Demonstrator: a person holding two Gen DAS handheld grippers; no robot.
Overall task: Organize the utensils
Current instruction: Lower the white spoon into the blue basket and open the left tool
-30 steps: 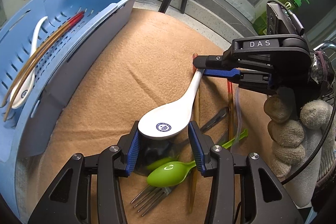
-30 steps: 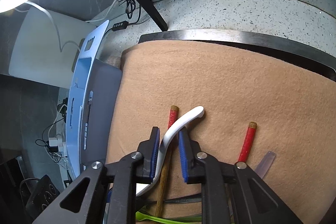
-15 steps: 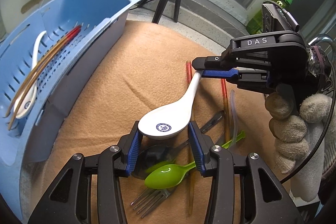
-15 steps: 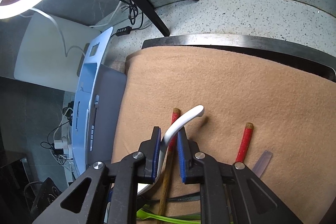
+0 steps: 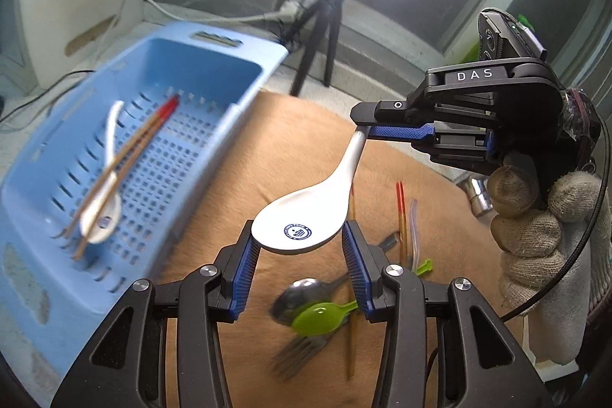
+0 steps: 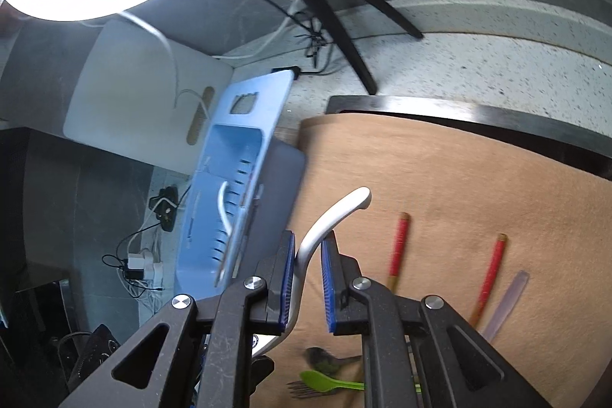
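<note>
A white ceramic spoon (image 5: 306, 217) hangs in the air above the tan mat (image 5: 290, 140). My left gripper (image 5: 301, 251) is shut on its bowl. My right gripper (image 6: 306, 270) is closed on the spoon's handle (image 6: 332, 217), and it also shows in the left wrist view (image 5: 397, 125), gripping the handle tip. The blue basket (image 5: 114, 155) on the left holds another white spoon (image 5: 103, 209) and red-tipped chopsticks (image 5: 134, 144).
On the mat below lie a green plastic spoon (image 5: 321, 316), a metal spoon (image 5: 302, 293), a fork (image 5: 298, 354), red-tipped chopsticks (image 6: 397, 243) and a clear straw (image 6: 505, 304). A ring light on a tripod (image 5: 325, 25) stands behind, on the speckled counter (image 6: 478, 64).
Both grippers have lifted the white spoon up off the mat together. The utensils left on the mat and the basket now look farther below.
</note>
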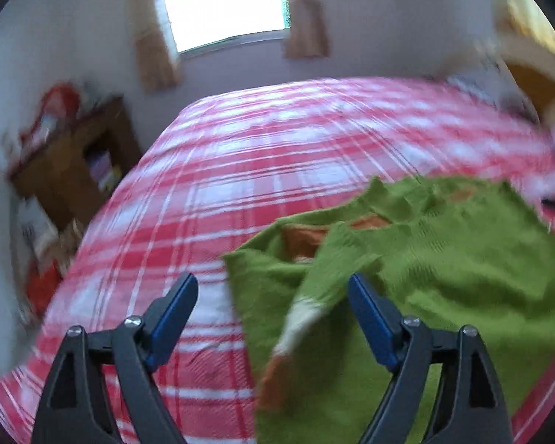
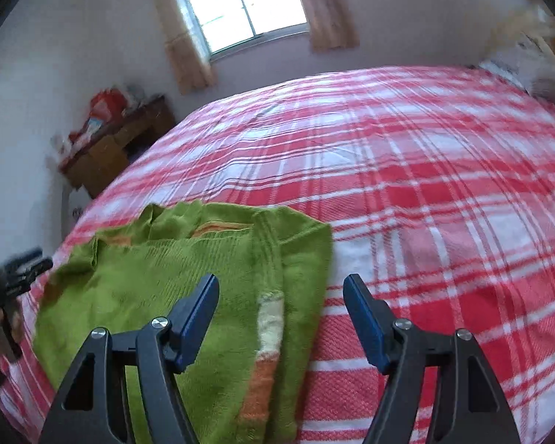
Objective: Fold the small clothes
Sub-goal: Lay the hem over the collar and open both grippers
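A small green knitted sweater (image 1: pixel 444 259) with orange and white cuff bands lies on the red and white checked bed cover (image 1: pixel 240 170). In the left wrist view its left sleeve (image 1: pixel 314 296) is folded in over the body. My left gripper (image 1: pixel 273 288) hovers above that sleeve, jaws wide apart, pads touching nothing. In the right wrist view the sweater (image 2: pixel 148 277) has its right sleeve (image 2: pixel 273 296) folded in along its edge. My right gripper (image 2: pixel 281 292) stands open over that sleeve, not pressing it. The left gripper (image 2: pixel 22 270) shows at the far left there.
A wooden desk (image 2: pixel 118 144) with red bags stands by the wall left of the bed. A curtained window (image 2: pixel 240 3) is on the far wall. Pillows (image 2: pixel 529 63) lie at the bed's far right. The checked cover (image 2: pixel 444 185) stretches wide to the right.
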Available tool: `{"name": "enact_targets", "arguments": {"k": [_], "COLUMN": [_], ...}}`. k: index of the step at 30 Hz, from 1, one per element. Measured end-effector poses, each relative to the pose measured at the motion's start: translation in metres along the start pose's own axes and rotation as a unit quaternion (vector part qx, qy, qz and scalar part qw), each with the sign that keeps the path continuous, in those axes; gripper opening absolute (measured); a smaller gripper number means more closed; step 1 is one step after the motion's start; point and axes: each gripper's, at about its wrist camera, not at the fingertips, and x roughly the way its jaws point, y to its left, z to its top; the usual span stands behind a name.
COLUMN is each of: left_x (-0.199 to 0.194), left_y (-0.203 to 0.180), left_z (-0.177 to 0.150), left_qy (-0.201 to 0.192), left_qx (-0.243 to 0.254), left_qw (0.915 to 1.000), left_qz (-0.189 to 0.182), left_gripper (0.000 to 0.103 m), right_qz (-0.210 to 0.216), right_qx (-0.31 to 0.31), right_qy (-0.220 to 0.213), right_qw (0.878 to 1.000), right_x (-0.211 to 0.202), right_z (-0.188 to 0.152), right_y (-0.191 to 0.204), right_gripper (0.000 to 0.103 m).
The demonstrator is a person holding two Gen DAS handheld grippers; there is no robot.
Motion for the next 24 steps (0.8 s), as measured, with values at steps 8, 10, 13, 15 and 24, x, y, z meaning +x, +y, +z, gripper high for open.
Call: {"name": "enact_targets", "arguments": {"k": [8, 10, 13, 15, 24], "left_x": [0.052, 0.052, 0.041, 0.034, 0.064], "left_y": [-0.02, -0.01, 0.001, 0.007, 0.026], "left_z": [0.001, 0.003, 0.006, 0.008, 0.009], "left_qy": [0.078, 0.077, 0.045, 0.027, 0.058], "left_qx": [0.052, 0.027, 0.006, -0.013, -0.092], "left_qw": [0.9952, 0.9966, 0.9989, 0.9995, 0.9938], "left_qz": [0.03, 0.012, -0.003, -0.013, -0.021], "left_gripper": [0.032, 0.007, 0.007, 0.007, 0.007], "right_qz": [-0.033, -0.026, -0.022, -0.018, -0.049], "right_qx": [-0.055, -0.059, -0.067, -0.068, -0.053], "right_qy": [0.045, 0.05, 0.032, 0.014, -0.018], "right_qw": [0.997, 0.997, 0.997, 0.997, 0.997], "right_x": [0.034, 0.038, 0.032, 0.025, 0.021], "right_z": [0.01, 0.008, 0.008, 0.012, 0.022], "right_y": [0.011, 0.012, 0.015, 0.017, 0.013], "right_gripper": [0.027, 0.009, 0.005, 0.004, 0.004]}}
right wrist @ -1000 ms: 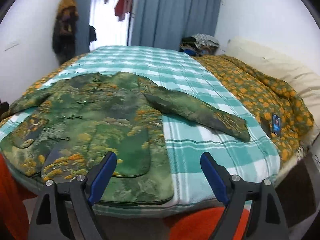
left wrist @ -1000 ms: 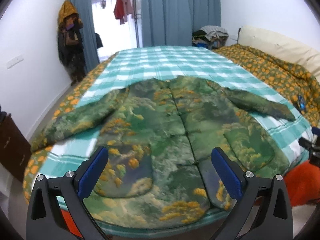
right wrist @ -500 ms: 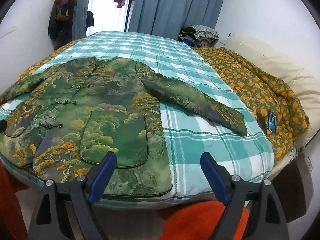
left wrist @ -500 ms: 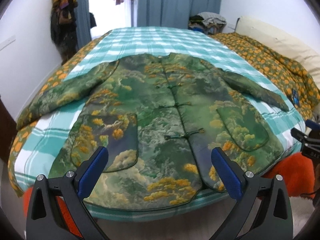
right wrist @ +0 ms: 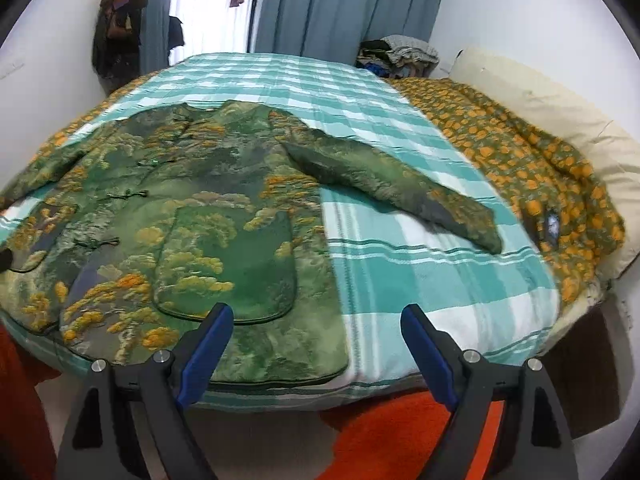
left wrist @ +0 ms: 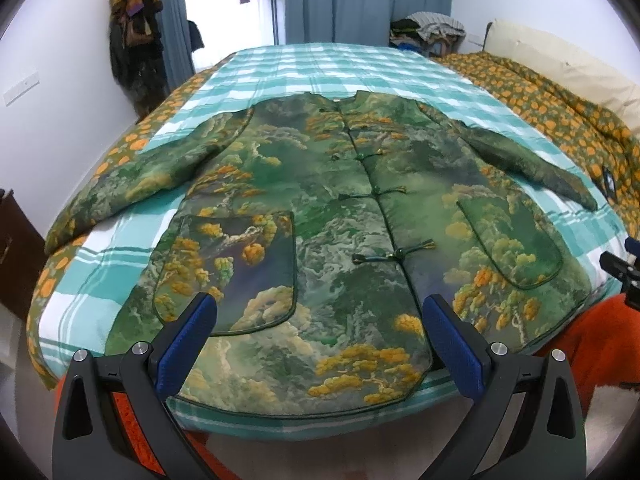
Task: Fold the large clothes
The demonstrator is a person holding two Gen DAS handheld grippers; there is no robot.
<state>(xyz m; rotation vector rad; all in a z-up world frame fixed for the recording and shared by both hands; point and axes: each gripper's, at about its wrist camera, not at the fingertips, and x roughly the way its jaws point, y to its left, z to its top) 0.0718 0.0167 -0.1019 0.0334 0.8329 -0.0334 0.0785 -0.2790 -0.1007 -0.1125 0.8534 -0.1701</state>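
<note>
1. A green padded jacket (left wrist: 320, 216) printed with orange trees is seen spread flat, front side up, on the teal-and-white checked blanket (left wrist: 320, 64) of a bed.
2. The jacket's hem is laid along the near edge of the blanket, and its collar is pointed toward the blue curtains (left wrist: 360, 0) beyond the bed.
3. Both sleeves are stretched outward from the jacket's body; the jacket's front is closed by knotted fastenings down its middle, and a patch pocket is shown on each side of them.
4. The left gripper (left wrist: 318, 326) is held just above the jacket's hem, its blue-padded fingers (left wrist: 188, 344) spread wide with nothing between them.
5. The right gripper (right wrist: 316, 338) is held over the jacket's hem corner nearest the outstretched sleeve (right wrist: 396, 188), its fingers (right wrist: 206, 354) likewise spread wide and empty.
6. An orange-patterned quilt (right wrist: 520, 152) is bunched on the bed beyond that sleeve, away from the jacket.
</note>
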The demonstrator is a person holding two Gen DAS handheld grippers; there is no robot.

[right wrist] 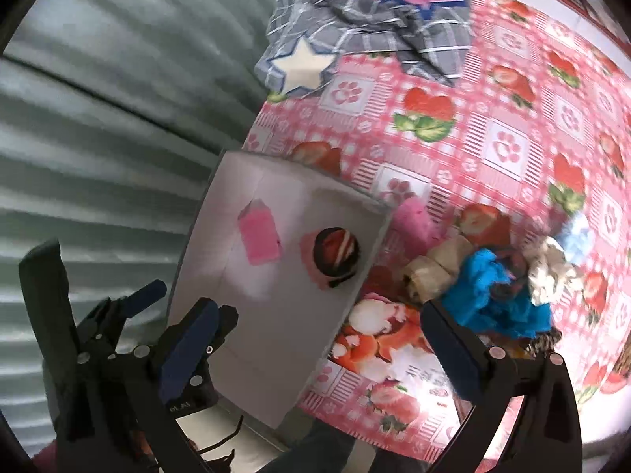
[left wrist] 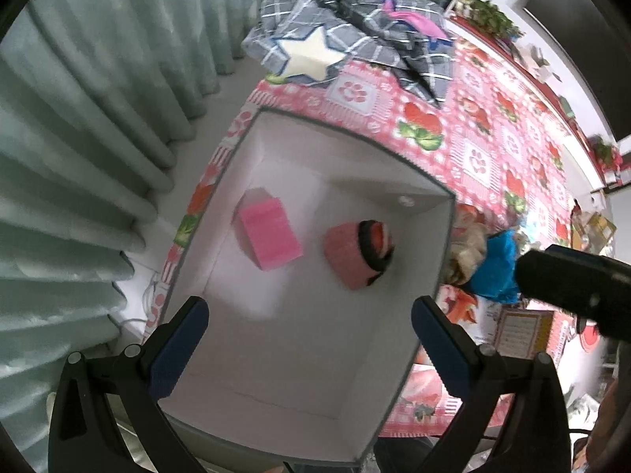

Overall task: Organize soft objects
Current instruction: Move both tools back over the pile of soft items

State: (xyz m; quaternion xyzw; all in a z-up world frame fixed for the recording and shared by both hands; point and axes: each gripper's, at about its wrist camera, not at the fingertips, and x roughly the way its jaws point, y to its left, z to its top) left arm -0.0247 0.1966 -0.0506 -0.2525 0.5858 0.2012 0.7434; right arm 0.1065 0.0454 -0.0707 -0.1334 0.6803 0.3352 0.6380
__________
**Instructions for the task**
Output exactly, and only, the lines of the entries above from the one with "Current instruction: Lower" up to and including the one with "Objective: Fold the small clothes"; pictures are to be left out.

**Response to the exercise**
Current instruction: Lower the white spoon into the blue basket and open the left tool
-30 steps: 
-30 steps: 
-15 steps: 
-15 steps: 
+0 steps: 
+0 steps: 
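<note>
A white ceramic spoon (image 5: 306, 217) hangs in the air above the tan mat (image 5: 290, 140). My left gripper (image 5: 301, 251) is shut on its bowl. My right gripper (image 6: 306, 270) is closed on the spoon's handle (image 6: 332, 217), and it also shows in the left wrist view (image 5: 397, 125), gripping the handle tip. The blue basket (image 5: 114, 155) on the left holds another white spoon (image 5: 103, 209) and red-tipped chopsticks (image 5: 134, 144).
On the mat below lie a green plastic spoon (image 5: 321, 316), a metal spoon (image 5: 302, 293), a fork (image 5: 298, 354), red-tipped chopsticks (image 6: 397, 243) and a clear straw (image 6: 505, 304). A ring light on a tripod (image 5: 325, 25) stands behind, on the speckled counter (image 6: 478, 64).
Both grippers have lifted the white spoon up off the mat together. The utensils left on the mat and the basket now look farther below.
</note>
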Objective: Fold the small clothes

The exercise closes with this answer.